March Madness begins - is congestion charging the solution?

Today's the first day of university, and the beginning of the dreaded 'March Madness' on Auckland's roads.

Auckland Transport's beefed up public transport, adding 6500 seats across its rail and bus networks. At 7am Monday morning it warned on Twitter that traffic was building up "in all the usual places". 

"Friday a week ago, it took me two hours and 10 minutes to get home," Auckland Mayor Phil Goff told The AM Show on Monday morning.

"I've got an onboard computer in the car, and it showed I'd averaged the whole length of the motorway at 12km/h."

A report out in January found Auckland has the slowest traffic in Australasia - equal with Melbourne, which has three times the population.

Leaving home at 5:30am to appear on the show, Mr Goff enjoyed the empty motorways - but said by 6am, they were already showing signs of clogging up.

His solution? Congestion charging, to deter commuters from getting in their cars in the first place.

"You've got to influence behaviour - that's where congestion charges do work," he told The AM Show on Monday.

"In London, Stockholm, Singapore, if you put a charge on peak hour, people amend their behaviour. But the thing that goes with that, is you've got to have an alternative, and a lot of people don't have alternatives."

The city's rail network has improved of late, with electric trains making the commute faster and more comfortable than it was a few years ago. But much of the city doesn't lie within walking distance of a rail station.

"That means we've got to invest in more public transport, things like light rail," says Mr Goff.

If he had his way, there'd be a regional fuel tax to hit drivers and leave others alone, but the Government's ruled that out.

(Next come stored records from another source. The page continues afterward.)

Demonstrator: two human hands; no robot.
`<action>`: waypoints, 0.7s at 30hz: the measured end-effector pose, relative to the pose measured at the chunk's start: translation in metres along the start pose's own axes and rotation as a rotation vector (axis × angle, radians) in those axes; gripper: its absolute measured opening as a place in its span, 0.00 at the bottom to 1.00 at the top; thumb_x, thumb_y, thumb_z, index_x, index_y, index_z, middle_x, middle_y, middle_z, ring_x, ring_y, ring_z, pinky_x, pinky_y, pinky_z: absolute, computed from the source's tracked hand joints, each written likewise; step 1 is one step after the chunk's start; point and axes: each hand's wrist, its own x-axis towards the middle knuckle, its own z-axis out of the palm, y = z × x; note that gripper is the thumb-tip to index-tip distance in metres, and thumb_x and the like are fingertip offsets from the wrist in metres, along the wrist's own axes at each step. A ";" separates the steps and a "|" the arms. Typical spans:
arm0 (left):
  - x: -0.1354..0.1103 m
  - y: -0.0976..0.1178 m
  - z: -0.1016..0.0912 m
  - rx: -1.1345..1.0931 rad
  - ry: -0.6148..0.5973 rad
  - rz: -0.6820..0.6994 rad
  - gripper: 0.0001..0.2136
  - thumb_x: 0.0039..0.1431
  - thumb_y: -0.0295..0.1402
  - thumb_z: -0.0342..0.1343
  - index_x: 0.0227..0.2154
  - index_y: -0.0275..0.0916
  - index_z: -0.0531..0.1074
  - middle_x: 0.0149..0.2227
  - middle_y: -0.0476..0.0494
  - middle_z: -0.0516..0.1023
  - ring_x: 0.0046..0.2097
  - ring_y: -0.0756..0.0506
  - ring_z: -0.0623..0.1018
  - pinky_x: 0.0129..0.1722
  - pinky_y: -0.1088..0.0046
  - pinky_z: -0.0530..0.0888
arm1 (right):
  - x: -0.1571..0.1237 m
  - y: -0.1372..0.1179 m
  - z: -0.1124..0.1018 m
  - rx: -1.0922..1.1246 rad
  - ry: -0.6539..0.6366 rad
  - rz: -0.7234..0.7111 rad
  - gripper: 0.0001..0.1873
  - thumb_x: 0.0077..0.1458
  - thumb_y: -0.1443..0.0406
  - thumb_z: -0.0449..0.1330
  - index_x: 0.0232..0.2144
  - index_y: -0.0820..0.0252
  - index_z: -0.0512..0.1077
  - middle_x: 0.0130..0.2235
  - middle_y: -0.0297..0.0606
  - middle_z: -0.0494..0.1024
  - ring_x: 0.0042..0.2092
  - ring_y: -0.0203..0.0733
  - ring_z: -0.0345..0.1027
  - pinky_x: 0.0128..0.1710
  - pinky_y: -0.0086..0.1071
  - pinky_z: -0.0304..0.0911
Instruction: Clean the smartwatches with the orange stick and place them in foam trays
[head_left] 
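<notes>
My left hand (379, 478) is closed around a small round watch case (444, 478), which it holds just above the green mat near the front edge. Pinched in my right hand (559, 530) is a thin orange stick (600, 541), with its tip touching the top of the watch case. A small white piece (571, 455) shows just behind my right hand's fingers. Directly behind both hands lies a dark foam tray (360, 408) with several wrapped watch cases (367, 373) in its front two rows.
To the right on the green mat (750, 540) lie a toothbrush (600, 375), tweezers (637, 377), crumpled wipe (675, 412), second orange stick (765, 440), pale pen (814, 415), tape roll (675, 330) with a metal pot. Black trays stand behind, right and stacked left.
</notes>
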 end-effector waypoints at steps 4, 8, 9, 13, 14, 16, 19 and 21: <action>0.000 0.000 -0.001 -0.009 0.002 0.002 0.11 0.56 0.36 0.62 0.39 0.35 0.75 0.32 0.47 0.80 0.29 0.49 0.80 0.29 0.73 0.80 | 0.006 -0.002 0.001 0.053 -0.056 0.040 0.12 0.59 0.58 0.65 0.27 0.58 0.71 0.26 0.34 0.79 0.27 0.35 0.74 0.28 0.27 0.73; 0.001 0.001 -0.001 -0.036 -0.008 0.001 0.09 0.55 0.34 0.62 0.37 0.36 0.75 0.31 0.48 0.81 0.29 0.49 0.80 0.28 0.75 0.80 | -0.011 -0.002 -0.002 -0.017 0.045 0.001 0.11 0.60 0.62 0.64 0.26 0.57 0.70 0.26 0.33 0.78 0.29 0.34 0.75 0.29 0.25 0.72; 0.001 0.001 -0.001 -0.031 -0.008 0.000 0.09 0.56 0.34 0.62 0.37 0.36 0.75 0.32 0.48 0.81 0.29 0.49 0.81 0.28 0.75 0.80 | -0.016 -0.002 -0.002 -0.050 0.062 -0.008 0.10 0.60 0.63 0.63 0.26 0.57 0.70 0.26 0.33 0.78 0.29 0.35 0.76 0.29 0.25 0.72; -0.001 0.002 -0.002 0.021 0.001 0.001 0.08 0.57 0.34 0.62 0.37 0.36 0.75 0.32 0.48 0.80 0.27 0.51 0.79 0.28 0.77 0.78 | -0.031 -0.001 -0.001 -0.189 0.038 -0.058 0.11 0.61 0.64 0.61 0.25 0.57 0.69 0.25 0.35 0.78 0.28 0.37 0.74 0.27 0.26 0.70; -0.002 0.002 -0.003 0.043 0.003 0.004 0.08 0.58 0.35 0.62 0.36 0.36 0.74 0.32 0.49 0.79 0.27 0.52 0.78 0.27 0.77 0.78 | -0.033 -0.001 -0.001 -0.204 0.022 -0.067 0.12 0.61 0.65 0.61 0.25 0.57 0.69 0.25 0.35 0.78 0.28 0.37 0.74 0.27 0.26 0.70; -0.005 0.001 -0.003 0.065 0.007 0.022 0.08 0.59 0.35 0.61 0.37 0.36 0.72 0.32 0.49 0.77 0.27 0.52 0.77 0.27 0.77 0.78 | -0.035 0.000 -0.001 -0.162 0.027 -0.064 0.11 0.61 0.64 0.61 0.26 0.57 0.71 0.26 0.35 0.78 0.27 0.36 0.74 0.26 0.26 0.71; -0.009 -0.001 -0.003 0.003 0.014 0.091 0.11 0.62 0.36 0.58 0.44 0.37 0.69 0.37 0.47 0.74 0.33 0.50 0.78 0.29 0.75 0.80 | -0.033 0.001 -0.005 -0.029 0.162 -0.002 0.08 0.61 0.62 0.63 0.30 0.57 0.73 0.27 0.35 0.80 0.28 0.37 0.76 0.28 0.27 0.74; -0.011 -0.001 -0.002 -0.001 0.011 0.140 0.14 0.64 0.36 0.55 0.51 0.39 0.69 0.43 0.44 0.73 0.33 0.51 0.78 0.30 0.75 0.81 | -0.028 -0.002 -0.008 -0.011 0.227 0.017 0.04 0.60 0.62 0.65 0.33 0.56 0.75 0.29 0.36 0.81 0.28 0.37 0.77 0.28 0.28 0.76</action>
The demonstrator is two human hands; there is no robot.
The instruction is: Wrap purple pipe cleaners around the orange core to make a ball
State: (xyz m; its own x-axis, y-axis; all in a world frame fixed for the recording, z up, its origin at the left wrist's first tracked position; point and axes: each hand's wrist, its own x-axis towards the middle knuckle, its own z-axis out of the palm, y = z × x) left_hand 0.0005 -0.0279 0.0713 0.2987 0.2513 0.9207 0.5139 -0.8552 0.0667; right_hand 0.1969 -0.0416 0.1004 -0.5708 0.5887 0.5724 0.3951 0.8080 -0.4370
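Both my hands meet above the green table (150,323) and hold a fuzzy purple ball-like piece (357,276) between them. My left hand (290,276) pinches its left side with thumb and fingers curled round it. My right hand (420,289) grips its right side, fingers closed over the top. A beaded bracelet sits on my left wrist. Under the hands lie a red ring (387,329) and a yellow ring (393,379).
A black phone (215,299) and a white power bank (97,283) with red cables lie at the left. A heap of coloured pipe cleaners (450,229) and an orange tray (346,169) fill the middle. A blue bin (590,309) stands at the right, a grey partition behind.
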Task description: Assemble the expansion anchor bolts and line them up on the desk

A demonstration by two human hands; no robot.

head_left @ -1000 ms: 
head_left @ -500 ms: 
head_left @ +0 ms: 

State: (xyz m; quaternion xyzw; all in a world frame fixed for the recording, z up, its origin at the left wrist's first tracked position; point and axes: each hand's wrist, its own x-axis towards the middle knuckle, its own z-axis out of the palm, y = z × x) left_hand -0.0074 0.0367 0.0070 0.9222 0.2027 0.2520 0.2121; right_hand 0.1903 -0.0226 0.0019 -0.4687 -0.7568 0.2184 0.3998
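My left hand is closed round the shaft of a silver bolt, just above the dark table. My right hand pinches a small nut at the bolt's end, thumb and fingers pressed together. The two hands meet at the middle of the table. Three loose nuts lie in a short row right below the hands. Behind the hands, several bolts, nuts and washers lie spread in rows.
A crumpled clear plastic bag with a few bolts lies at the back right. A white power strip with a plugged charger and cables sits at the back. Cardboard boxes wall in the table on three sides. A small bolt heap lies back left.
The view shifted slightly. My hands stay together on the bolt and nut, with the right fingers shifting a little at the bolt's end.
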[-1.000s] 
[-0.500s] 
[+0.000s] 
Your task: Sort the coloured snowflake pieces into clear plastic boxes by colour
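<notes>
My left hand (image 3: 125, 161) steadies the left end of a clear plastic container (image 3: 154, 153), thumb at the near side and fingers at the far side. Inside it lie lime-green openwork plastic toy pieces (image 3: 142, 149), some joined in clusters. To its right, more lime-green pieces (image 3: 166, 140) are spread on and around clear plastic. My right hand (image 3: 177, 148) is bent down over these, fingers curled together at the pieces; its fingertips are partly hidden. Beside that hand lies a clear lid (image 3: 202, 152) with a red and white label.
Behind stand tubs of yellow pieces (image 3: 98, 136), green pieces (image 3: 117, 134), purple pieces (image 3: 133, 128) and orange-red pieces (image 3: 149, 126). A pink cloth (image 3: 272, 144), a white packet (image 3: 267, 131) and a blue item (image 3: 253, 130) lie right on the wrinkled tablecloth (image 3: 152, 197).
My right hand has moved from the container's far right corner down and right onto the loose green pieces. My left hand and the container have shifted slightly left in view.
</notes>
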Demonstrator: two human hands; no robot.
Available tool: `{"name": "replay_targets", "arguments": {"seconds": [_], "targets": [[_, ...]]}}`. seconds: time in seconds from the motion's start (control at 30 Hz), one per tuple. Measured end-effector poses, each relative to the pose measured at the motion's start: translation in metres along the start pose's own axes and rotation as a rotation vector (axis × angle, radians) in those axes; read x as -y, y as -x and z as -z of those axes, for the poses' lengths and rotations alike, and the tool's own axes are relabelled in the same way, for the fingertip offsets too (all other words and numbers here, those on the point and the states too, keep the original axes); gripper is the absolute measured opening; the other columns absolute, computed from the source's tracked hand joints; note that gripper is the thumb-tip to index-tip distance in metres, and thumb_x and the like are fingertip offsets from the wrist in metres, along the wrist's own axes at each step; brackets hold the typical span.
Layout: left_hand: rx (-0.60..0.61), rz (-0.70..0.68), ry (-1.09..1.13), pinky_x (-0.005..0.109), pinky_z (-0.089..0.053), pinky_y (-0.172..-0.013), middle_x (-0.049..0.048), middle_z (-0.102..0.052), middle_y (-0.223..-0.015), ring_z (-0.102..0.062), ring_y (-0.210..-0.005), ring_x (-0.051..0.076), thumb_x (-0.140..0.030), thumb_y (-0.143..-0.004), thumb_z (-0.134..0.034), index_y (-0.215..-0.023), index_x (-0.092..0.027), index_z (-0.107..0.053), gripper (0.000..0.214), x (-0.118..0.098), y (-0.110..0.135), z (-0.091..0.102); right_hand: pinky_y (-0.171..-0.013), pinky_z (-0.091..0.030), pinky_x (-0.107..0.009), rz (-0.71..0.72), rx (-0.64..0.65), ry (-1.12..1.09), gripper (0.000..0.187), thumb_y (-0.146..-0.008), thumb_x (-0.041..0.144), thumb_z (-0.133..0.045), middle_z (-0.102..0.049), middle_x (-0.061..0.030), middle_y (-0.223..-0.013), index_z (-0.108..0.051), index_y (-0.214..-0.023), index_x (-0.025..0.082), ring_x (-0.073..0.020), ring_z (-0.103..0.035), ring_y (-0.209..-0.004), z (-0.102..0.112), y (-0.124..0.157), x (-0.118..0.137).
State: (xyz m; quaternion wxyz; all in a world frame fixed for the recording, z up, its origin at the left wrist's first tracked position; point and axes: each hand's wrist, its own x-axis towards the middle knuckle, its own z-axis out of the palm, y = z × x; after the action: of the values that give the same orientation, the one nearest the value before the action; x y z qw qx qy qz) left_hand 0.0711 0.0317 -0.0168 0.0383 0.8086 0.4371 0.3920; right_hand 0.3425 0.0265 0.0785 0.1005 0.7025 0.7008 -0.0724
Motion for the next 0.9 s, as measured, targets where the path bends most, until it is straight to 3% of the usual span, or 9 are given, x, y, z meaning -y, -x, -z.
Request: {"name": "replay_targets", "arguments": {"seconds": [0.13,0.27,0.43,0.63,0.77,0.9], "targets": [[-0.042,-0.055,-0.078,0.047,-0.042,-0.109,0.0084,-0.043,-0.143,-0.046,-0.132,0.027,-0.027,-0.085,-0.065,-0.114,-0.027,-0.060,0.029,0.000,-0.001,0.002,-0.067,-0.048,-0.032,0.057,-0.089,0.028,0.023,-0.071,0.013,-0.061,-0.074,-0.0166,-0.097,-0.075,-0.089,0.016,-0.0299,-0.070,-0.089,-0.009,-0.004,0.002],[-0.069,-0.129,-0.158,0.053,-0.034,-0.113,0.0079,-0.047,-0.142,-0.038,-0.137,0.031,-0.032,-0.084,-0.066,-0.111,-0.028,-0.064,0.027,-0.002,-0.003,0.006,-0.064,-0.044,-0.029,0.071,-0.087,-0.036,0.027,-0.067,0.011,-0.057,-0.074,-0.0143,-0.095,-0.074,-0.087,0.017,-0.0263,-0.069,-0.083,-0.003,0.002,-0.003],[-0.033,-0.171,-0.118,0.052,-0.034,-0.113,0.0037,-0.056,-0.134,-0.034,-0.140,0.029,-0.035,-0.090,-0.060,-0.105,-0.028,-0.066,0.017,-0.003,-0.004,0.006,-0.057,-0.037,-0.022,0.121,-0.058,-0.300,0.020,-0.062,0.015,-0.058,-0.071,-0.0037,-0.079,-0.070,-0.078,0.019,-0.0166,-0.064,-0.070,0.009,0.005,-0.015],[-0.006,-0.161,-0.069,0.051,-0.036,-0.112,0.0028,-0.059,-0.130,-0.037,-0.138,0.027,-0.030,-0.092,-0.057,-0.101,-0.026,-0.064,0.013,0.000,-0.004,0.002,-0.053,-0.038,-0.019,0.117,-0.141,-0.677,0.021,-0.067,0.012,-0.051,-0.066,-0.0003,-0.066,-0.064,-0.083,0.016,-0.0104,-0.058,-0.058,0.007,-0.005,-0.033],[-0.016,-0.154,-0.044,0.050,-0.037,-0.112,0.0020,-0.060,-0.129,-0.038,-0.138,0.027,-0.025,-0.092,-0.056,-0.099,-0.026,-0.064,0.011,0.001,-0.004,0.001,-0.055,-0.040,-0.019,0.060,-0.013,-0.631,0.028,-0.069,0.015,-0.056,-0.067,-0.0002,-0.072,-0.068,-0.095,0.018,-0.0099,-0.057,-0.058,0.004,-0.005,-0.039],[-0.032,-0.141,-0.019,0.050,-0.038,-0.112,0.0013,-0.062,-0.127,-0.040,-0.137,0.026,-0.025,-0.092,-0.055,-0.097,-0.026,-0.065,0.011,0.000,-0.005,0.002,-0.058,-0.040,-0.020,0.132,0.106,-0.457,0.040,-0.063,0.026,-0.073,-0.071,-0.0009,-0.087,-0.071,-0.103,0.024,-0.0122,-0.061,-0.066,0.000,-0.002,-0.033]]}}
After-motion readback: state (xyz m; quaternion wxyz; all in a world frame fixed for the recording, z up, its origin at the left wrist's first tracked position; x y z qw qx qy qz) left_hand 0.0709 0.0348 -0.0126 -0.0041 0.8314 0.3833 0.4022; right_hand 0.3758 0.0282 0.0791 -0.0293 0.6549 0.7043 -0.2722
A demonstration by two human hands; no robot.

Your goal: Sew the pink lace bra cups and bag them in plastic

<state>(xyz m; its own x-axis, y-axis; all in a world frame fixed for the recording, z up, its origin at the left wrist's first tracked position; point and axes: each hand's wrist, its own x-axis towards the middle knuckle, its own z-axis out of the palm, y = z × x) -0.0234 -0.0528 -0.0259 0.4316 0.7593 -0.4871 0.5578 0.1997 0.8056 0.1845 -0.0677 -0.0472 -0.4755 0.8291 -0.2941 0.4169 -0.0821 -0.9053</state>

"The fuel tax was a quick, easy cheap-to-administer way of doing it," says Mr Goff. "The Government ruled that out, the ball's now in their court."

How Phil Goff wants the motorways to look (Newshub.)
How Phil Goff wants the motorways to look (Newshub.)

A congestion charge could take years to implement - five years at a minimum, according to the Mayor.

"In the meantime, the Government's got to help us with that investment."

The alternative, says Mr Goff, is hitting people with rates increase - according to the Auckland Transport Alignment Project, there's a $400 million shortfall in funding every year over the next decade. To cover that without a fuel tax or congestion charge, Mr Goff says rates would have to go up 16 percent.

"I don't want to do that, and I won't do that. I'm saying to Government you've got to have a user-pays component in this, not just hit people on their rates. That doesn't take into account whether people are using the roads in peak hour or not, whether they're elderly and hardly get out, or commuters like me and use them all the time."

The Government might have shot down a fuel tax, but Prime Minister Bill English says it's open to congestion charging.

"What we agree with is using pricing for demand management. I think it's pretty important here we're not looking for some big new source of revenue," he told The AM Show, saying technology used for tracking trucks could be adapted for congestion charging.

"We're happy to work along with Auckland Council about seeing just how far you can get with that."